First, you're missing the last line when putting range(df.tweet.size), either increase this or (more robust, if you don't have an increasing index), use df.tweet.index.
Second, you don't apply your dropping, use inplace=True for that.
Third, you have #d in a string, the following is not a list: '#c, #d, #e, #f' and you have to change it to a list so it works.

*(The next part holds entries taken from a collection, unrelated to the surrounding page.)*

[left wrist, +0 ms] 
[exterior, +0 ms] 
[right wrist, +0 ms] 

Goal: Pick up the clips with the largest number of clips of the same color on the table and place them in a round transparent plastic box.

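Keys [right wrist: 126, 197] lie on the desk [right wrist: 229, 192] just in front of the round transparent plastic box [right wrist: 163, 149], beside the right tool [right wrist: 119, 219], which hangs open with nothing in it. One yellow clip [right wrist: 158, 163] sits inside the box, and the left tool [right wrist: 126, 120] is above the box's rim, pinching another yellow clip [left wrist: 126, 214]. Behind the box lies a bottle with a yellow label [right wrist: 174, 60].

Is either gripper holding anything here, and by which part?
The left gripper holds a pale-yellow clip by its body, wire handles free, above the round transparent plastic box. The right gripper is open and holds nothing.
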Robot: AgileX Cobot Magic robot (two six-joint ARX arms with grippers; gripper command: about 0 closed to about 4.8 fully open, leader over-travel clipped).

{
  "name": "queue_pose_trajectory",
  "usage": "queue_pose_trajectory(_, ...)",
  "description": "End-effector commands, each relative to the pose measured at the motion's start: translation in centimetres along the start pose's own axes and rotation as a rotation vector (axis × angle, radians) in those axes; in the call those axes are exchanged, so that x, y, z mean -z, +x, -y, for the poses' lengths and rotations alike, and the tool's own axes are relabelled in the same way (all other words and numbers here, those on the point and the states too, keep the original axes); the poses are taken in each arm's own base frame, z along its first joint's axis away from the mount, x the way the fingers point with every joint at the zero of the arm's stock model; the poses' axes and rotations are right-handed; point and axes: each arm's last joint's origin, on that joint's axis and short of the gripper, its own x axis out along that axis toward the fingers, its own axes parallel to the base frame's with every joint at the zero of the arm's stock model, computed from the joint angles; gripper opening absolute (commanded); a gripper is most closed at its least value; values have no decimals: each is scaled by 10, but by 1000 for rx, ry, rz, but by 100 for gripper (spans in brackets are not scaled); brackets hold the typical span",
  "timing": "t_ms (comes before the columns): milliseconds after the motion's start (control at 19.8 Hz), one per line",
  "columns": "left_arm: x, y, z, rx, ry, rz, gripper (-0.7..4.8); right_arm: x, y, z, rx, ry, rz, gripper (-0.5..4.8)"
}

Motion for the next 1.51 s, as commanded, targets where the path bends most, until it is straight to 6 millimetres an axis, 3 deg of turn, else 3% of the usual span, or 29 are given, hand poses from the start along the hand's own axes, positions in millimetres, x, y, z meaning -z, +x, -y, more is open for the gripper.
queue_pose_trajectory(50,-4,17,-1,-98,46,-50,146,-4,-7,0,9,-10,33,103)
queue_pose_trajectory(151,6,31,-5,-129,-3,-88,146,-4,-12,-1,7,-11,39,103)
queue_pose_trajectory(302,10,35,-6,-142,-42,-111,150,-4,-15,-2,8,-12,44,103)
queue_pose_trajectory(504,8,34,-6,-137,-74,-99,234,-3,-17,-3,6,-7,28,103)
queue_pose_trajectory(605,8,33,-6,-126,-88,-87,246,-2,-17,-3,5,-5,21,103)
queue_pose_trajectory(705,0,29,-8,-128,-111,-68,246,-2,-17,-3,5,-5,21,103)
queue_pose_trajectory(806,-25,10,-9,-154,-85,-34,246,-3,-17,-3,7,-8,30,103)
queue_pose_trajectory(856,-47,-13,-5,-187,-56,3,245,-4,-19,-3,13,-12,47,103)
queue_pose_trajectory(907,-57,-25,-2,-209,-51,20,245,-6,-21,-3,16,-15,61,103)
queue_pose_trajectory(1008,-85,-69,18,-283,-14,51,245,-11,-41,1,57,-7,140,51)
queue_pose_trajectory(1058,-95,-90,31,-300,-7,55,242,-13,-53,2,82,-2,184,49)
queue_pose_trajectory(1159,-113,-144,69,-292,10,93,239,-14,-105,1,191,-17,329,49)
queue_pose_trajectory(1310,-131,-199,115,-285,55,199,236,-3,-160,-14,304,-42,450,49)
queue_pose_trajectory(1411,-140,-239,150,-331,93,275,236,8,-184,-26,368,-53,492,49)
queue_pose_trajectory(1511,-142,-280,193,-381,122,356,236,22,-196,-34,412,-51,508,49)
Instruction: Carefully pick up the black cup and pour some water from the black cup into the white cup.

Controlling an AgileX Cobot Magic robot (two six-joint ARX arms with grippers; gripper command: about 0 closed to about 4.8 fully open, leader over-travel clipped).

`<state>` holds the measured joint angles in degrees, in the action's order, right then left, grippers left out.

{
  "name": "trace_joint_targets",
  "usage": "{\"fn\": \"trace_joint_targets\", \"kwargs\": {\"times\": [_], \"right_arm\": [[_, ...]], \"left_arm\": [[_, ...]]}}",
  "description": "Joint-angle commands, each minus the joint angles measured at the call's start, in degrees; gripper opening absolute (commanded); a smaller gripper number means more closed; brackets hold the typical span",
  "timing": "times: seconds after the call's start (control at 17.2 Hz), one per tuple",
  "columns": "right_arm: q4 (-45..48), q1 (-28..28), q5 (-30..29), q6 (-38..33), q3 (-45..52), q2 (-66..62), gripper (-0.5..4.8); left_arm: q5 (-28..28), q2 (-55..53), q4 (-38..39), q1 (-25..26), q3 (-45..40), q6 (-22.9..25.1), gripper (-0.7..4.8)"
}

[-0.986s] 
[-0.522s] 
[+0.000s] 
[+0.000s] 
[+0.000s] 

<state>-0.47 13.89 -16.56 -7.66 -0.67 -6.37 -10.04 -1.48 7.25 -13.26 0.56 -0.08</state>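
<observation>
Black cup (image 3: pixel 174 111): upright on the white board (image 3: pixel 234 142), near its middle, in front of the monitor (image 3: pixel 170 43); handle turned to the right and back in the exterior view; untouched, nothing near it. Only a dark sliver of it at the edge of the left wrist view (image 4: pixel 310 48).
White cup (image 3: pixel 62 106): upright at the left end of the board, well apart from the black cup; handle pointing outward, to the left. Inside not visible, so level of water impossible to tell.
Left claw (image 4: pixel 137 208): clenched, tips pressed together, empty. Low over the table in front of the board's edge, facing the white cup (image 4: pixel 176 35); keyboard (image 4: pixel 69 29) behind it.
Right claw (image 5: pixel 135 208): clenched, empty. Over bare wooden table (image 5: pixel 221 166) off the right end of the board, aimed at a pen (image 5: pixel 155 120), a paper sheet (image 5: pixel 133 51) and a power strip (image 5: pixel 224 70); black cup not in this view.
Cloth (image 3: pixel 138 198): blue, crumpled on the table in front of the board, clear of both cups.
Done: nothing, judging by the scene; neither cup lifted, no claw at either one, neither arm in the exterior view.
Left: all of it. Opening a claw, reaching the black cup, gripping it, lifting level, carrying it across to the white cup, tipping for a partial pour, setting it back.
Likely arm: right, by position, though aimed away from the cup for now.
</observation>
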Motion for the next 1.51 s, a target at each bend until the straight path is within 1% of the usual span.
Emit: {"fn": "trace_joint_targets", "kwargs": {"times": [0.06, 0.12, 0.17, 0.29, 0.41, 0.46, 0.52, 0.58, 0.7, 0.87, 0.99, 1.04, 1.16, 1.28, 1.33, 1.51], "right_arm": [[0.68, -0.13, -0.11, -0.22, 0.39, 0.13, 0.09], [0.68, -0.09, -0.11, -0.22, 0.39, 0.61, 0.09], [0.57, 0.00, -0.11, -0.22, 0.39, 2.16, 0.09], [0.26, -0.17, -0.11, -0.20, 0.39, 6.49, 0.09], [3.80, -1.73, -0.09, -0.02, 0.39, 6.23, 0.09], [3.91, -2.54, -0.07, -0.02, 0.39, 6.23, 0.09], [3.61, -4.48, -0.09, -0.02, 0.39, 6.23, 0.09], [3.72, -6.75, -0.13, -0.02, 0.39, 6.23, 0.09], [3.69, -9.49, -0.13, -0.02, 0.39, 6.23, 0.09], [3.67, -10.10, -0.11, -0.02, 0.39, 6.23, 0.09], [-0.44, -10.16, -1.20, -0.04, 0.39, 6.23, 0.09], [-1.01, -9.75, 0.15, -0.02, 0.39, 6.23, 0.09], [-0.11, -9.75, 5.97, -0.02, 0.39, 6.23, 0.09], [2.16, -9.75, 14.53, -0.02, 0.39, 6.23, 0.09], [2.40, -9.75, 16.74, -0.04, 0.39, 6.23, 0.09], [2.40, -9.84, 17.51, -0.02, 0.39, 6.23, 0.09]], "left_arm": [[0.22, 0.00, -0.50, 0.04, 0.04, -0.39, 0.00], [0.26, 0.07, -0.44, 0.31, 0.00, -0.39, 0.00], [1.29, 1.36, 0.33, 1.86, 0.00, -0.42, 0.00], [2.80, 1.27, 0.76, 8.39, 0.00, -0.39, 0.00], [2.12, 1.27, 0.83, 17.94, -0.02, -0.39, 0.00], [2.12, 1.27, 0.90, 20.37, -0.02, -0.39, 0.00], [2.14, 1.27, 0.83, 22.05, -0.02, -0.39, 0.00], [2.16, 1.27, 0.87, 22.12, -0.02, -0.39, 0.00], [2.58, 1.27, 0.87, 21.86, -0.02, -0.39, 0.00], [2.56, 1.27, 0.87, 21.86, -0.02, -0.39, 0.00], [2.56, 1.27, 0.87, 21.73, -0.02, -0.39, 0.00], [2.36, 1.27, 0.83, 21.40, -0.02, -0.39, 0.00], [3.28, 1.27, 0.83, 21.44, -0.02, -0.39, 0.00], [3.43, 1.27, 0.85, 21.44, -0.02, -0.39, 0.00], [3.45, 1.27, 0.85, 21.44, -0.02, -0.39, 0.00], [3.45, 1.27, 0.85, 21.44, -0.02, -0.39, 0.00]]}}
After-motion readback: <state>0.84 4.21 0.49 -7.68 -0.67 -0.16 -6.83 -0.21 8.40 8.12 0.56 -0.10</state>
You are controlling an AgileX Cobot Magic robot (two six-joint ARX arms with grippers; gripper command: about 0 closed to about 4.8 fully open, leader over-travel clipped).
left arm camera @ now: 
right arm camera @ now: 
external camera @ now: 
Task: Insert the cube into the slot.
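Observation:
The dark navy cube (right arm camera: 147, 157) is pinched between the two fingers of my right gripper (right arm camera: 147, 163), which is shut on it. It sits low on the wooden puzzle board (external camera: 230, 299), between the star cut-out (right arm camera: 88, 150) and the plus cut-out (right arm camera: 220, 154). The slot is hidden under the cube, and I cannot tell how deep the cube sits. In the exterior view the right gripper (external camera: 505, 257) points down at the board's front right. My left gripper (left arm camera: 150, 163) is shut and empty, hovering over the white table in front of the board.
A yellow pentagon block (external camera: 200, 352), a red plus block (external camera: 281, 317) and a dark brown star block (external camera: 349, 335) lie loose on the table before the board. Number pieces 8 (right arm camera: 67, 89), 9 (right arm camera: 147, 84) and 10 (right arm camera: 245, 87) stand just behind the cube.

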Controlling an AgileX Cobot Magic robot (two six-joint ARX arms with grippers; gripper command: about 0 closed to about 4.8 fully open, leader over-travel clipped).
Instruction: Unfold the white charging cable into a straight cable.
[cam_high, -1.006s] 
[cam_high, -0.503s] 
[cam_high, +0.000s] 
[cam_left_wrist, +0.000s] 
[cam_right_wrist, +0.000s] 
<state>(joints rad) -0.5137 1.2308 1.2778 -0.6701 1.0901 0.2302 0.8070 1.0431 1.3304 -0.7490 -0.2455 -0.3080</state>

So if you change that, the following code works fine:
has = [['#a'], ['#b'], ['#c', '#d', '#e', '#f'], ['#g']]
use = [1,2,3,5]
z = ['#d','#a']
df = pd.DataFrame({'user': use, 'tweet': has})
df2 = pd.DataFrame({'z': z})
for a in df.tweet.index:
for search in df2.z:
if search in df.loc[a].tweet:
df.drop(a, inplace=True)
break # so if we already dropped it we no longer look whether we should drop this line
This will provide the desired result. Be aware of this potentially being not optimal due to missing vectorization.
EDIT:
you can achieve the string being a list with the following:
from itertools import chain
df.tweet = df.tweet.apply(lambda l: list(chain(*map(lambda lelem: lelem.split(","), l))))
This applies a function to each line (assuming each line contains a list with one or more elements): Split each element (should be a string) by comma into a new list and "flatten" all the lists in one line (if there are multiple) together.
EDIT2:
Yes, this is not really performant But basically does what was asked. Keep that in mind and after having it working, try to improve your code (less for iterations, do tricks like collecting the indices and then drop all of them).